**ACTIVITY:** Repeat the listing exactly, line by line, and leave the pictures behind.

*** DATA BLOCK ***

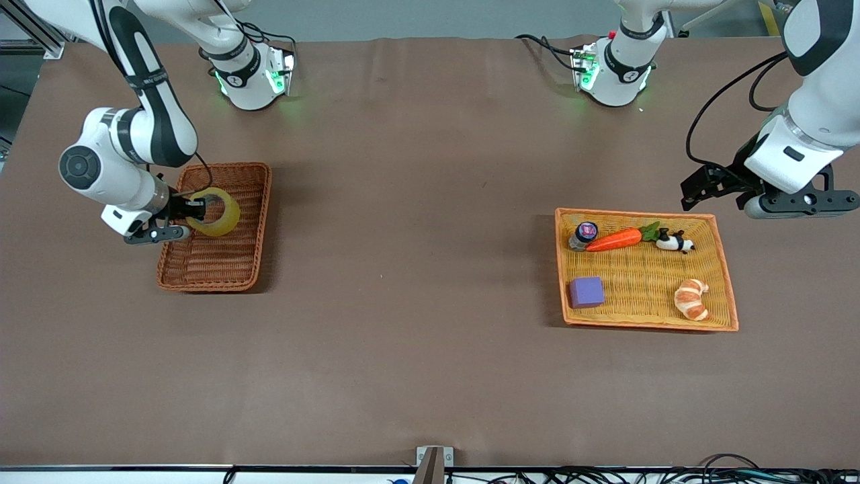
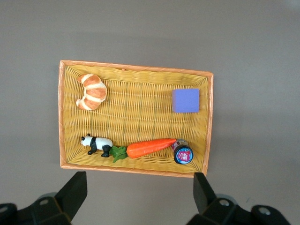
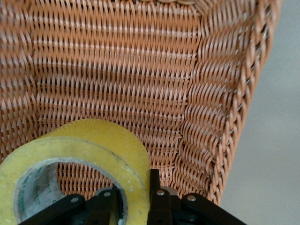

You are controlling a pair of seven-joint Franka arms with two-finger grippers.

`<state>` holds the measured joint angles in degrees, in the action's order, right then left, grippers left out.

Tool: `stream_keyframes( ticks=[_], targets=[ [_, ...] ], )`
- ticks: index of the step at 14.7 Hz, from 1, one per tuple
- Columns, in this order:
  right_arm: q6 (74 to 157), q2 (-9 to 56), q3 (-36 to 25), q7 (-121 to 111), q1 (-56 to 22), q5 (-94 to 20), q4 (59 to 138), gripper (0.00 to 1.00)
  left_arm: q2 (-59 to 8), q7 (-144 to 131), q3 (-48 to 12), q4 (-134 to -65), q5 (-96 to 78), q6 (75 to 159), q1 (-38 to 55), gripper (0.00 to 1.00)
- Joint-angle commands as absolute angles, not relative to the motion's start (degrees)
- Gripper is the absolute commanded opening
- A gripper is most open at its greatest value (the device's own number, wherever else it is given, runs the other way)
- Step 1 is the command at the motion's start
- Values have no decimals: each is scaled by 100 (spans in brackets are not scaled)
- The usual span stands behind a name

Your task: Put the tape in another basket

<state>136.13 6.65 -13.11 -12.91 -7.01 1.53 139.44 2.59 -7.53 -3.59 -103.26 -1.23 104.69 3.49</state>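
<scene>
1. I see the big brown table [image 1: 416, 269] under everything.
2. The yellow tray [image 1: 719, 245] sits at the left arm's end of the table, well apart from the basket.
3. The dark brown basket [image 1: 215, 269] sits at the right arm's end of the table. I use it as my landmark.
4. My right gripper [image 1: 190, 214] hangs over the basket, near the basket's wall. Its fingers pinch the wall of the tape ring, one inside the hole and one outside.
5. My left gripper [image 1: 715, 191] waits in the air well apart from the basket, over the table just beside the yellow tray. Its two fingers are spread wide.
6. The tape [image 1: 216, 212] is a yellowish ring. It is held up over the basket, standing on its edge.
7. In the tray, far from the basket, lie a carrot [image 1: 615, 239], a croissant [image 1: 692, 299], a purple block [image 1: 586, 292], a toy panda [image 1: 674, 241] and a small round jar [image 1: 583, 235]. The jar touches the carrot's tip.
</scene>
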Motion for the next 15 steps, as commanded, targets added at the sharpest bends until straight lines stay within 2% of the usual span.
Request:
stream_keyframes(
  ticks=[1, 2, 3, 4, 5, 8, 15],
  targets=[
    [13798, 746, -1301, -1318, -712, 97, 14054, 27, 273, -826, -378, -10187, 0, 10362, 369, 100],
    [13851, 834, -1292, -1318, -712, 97, 14054, 38, 272, -826, -378, -10169, 0, 10362, 378, 100],
    [13852, 852, -1275, -1310, -721, 97, 14045, 58, 272, -826, -378, -10160, 0, 10362, 369, 100],
    [13843, 844, -1266, -1283, -721, 97, 14019, 82, 272, -826, -378, -10160, 0, 10362, 369, 100],
    [13817, 826, -1266, -1283, -721, 97, 13984, 100, 272, -826, -378, -10160, 0, 10362, 369, 100],
    [13493, 739, -1257, -1239, -712, 97, 13468, 100, 272, -826, -378, -10151, 0, 10354, 369, 100],
    [11096, 721, -1301, -1222, -580, 105, 10700, 100, 237, -817, -396, -10055, 0, 10283, 378, 100]
  ],
)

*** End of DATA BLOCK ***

**WRITTEN SOLUTION:**
You are controlling a pair of seven-joint Franka arms with two-finger grippers.

`<state>` holds the measured joint angles in degrees, in the action's order, right then left, grippers left out.

Tool: `stream_keyframes( ticks=[_], targets=[ [_, ...] ], )`
- ticks: index of the step at 14.7 Hz, from 1, one per tuple
- Columns, in this order:
  right_arm: q6 (74 to 157), q2 (-9 to 56), q3 (-36 to 25), q7 (-121 to 111), q1 (-56 to 22), q5 (-94 to 20), q4 (59 to 138), gripper (0.00 to 1.00)
  left_arm: q2 (-59 to 8), q7 (-144 to 131), q3 (-48 to 12), q4 (-134 to -65), q5 (-96 to 78), q6 (75 to 159), q1 (-38 to 55), gripper (0.00 to 1.00)
- Joint-angle commands as absolute angles, not relative to the motion's start (degrees)
- Gripper is the absolute commanded opening
- A gripper is most open at its greatest value (the device's own number, wherever else it is given, runs the other way)
- Step 1 is the command at the motion's start
- Values have no decimals: each is scaled by 100 (spans in brackets are not scaled)
- The usual span stands behind a name

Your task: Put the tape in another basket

<state>136.13 6.65 -13.11 -12.91 -7.01 1.53 139.44 2.59 -7.53 -3.59 -103.26 -1.23 104.69 3.49</state>
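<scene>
1. I see the big brown table [image 1: 416, 269] under everything.
2. The yellow tray [image 1: 719, 245] sits at the left arm's end of the table, well apart from the basket.
3. The dark brown basket [image 1: 215, 269] sits at the right arm's end of the table. I use it as my landmark.
4. My right gripper [image 1: 190, 214] hangs over the basket, near the basket's wall. Its fingers pinch the wall of the tape ring, one inside the hole and one outside.
5. My left gripper [image 1: 715, 191] waits in the air well apart from the basket, over the table just beside the yellow tray. Its two fingers are spread wide.
6. The tape [image 1: 216, 212] is a yellowish ring. It is held up over the basket, standing on its edge.
7. In the tray, far from the basket, lie a carrot [image 1: 615, 239], a croissant [image 1: 692, 299], a purple block [image 1: 586, 292], a toy panda [image 1: 674, 241] and a small round jar [image 1: 583, 235]. The jar touches the carrot's tip.
</scene>
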Motion for the next 15 steps, as commanded, targets added at the sharpest bends until straight lines stay within 2% of the usual span.
Request:
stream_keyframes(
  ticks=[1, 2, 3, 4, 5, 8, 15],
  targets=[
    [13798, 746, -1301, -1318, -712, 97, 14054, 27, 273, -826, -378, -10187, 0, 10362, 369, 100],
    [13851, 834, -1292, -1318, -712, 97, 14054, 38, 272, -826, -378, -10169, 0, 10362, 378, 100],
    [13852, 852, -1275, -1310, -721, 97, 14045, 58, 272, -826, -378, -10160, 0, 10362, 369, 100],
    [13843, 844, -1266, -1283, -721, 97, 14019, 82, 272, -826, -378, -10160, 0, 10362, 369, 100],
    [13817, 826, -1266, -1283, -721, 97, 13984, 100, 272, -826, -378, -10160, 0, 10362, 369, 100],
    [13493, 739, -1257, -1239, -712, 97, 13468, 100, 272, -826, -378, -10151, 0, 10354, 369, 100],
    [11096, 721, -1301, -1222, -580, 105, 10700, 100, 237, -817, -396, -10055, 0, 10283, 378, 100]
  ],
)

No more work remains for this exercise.